Election Security Efforts Moving Forward
Ensuring the security of our electoral process remains a vital national interest and one of our highest priorities at DHS. In the run up to the 2020 election season, DHS will continue to prioritize elections by broadening the reach and depth of information sharing and assistance that we are providing to state and local election officials, and continuing to share information on threats and mitigation tactics.
DHS goals for the 2020 election cycle include improving the efficiency and effectiveness of election audits, continued incentivizing the patching of election systems, and working with the National Institute of Standards and Technology (NIST) and the states to develop cybersecurity profiles utilizing the NIST Cybersecurity Framework for Improving Critical Infrastructure. We will also continue to engage any political entity that wants our help. DHS offers these entities the same tools and resources that we offer to state and local election officials, including trainings, cyber hygiene support, information sharing, and other resources.

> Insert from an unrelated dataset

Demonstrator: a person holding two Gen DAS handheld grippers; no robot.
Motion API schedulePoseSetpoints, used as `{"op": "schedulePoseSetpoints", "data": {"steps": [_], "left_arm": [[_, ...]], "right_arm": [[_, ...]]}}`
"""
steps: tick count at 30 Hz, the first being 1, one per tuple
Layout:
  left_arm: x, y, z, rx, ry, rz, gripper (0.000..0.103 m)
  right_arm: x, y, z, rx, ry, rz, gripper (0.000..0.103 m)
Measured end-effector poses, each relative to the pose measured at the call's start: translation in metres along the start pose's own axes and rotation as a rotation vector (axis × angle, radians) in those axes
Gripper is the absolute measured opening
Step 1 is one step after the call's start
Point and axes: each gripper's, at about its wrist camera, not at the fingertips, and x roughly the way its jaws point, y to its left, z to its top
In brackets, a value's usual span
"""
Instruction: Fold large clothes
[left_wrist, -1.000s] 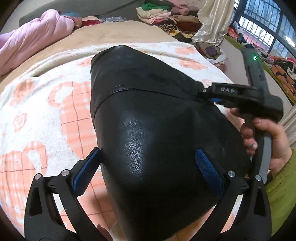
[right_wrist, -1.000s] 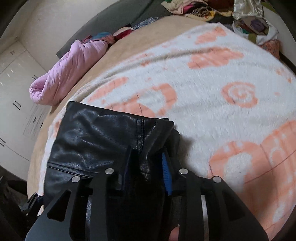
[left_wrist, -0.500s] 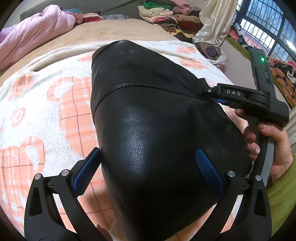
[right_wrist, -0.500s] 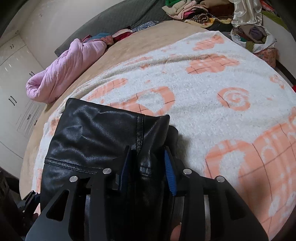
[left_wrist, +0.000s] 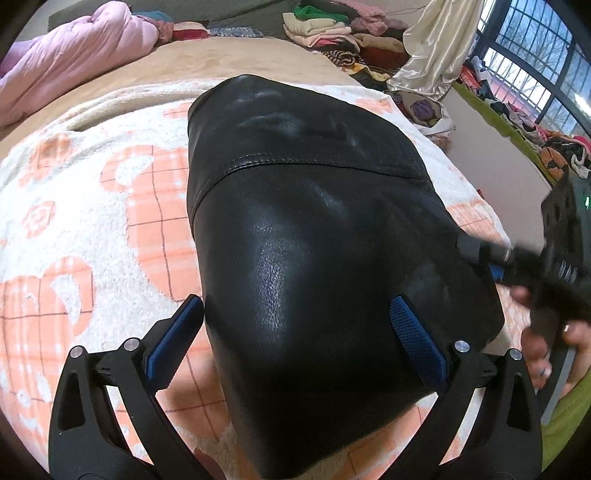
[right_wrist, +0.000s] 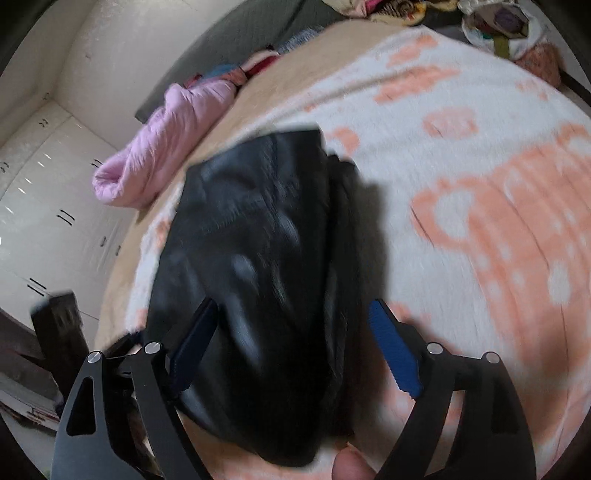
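Observation:
A folded black leather garment (left_wrist: 314, 258) lies on a white and orange fleece blanket (left_wrist: 92, 221). My left gripper (left_wrist: 295, 332) is open, its blue-padded fingers (left_wrist: 417, 339) standing wide apart on either side of the garment's near end. My right gripper (right_wrist: 291, 339) is open too, fingers spread over the garment (right_wrist: 251, 258); that view is blurred by motion. The right gripper (left_wrist: 554, 254) also shows in the left wrist view, held in a hand at the garment's right edge.
A pink quilt (left_wrist: 74, 59) lies at the bed's far left, also in the right wrist view (right_wrist: 166, 144). Piles of clothes (left_wrist: 332, 29) and a cream curtain (left_wrist: 432, 48) stand beyond the bed. White cupboards (right_wrist: 44, 206) are at left. Windows (left_wrist: 535, 55) are at right.
My right gripper has let go of the garment's edge, opened wide and pulled back to the right. The garment has settled flat. My left gripper stays open.

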Motion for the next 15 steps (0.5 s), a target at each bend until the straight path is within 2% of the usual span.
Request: {"op": "schedulePoseSetpoints", "data": {"steps": [2, 9, 10, 12, 15], "left_arm": [[-0.002, -0.003, -0.002, 0.013, 0.000, 0.012, 0.095], [-0.008, -0.007, -0.005, 0.028, -0.001, 0.025, 0.095], [-0.010, -0.008, -0.006, 0.029, -0.003, 0.026, 0.095], [-0.013, -0.008, -0.007, 0.030, -0.007, 0.027, 0.095], [-0.018, -0.011, -0.007, 0.033, -0.012, 0.033, 0.095]], "right_arm": [[0.003, -0.007, -0.010, 0.029, 0.008, 0.054, 0.055], [-0.002, 0.005, -0.017, 0.017, -0.029, 0.032, 0.054], [-0.005, 0.007, -0.019, 0.013, -0.040, 0.030, 0.057], [-0.010, 0.007, -0.021, 0.020, -0.058, 0.012, 0.071], [-0.020, 0.008, -0.024, 0.020, -0.096, 0.002, 0.076]]}}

DHS has made tremendous strides and has been committed to working collaboratively with those on the front lines of administering our elections to secure election infrastructure from risks. Just last week, DHS officials provided updates to the secretaries of state, state election directors, and members of the GCC and SCC on the full package of election security resources that are available from the Federal government, along with a roadmap on how to improve coordination across these entities. DHS also worked with our Intelligence Community partners to provide a classified one day read-in for these individuals regarding the current threats facing our election infrastructure.
We will remain transparent as well as agile in combating and securing our physical and cyber infrastructure. However, we recognize that there is a significant technology deficit across SLTT governments, and state and local election systems, in particular. It will take significant and continual investment to ensure that election systems across the nation are upgraded and secure, with vulnerable systems retired. These efforts require a whole of government approach. The President and this Administration are committed to addressing these risks.
Our voting infrastructure is diverse, subject to local control, and has many checks and balances. As the threat environment evolves, DHS will continue to work with federal agencies, state and local partners, and private sector entities to enhance our understanding of the threat; and to make essential physical and cybersecurity tools and resources available to the public and private sectors to increase security and resiliency.
Thank you for the opportunity to appear before the Committee today, and I look forward to your questions.